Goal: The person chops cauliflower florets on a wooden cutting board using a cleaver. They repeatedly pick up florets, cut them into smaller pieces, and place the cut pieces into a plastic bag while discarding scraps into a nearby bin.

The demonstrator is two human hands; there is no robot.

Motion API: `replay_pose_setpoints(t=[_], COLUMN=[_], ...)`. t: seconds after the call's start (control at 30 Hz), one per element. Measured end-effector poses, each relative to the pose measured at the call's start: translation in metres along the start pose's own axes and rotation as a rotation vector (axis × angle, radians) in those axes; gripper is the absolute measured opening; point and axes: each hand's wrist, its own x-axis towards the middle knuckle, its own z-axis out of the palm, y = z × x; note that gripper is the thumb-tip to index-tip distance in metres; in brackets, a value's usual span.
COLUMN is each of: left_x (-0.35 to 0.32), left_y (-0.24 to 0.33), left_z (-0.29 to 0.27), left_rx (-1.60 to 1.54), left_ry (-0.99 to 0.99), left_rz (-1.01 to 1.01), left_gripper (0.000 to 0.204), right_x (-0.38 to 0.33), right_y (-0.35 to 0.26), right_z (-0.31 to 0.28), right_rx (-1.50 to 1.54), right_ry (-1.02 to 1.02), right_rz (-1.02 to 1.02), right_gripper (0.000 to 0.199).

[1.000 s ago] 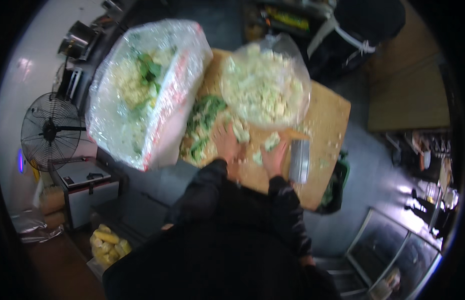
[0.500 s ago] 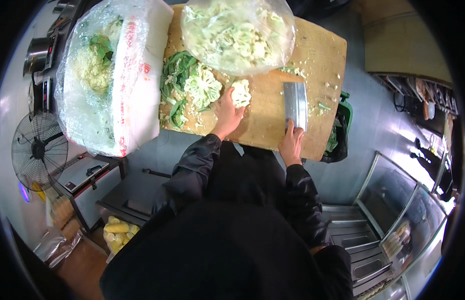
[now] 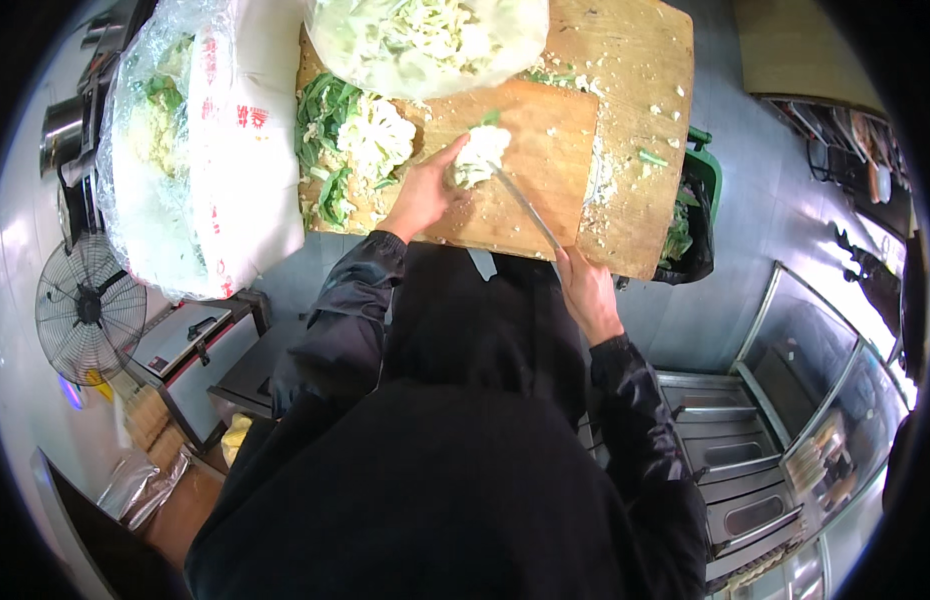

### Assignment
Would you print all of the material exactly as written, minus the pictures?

### Finished task
Goal: The person chops cauliflower florets on a wooden cutting board using a cleaver. They repeatedly pick up florets, cut them into smaller pieces, and place the cut pieces into a plastic bag while discarding scraps into a nearby bin.

The demonstrator is two human hands; there is no robot.

Motion API: `replay_pose_setpoints(t=[_], COLUMN=[_], ...)`. t: seconds after the call's start (control at 30 Hz), one per element. Measured end-effector poses, each relative to the pose measured at the call's start: translation in metres along the start pose's own axes and rotation as a rotation vector (axis × angle, radians) in those axes; gripper is the absolute measured opening; point and axes: each hand's wrist, its own x-axis towards the middle knuckle, its own z-axis out of the palm, y = z × x; note that gripper is the thumb-tip to index-tip distance in metres; in brackets, a value's usual span.
COLUMN is each of: left_x (-0.35 to 0.32), left_y (-0.24 to 0.33), left_z (-0.29 to 0.27), left_rx (-1.60 to 1.54), left_ry (-0.99 to 0.99), left_rz (-1.01 to 1.01), left_gripper (0.000 to 0.204), right_x (-0.38 to 0.33), right_y (-0.35 to 0.26), right_z (-0.31 to 0.28), right_rx (-1.50 to 1.54), right_ry (-1.02 to 1.02), right_rz (-1.02 to 1.02), right_gripper (0.000 to 0.199).

[1.000 s ago] 
[0.500 s ago] 
[now] 

No additional work remains on the exercise.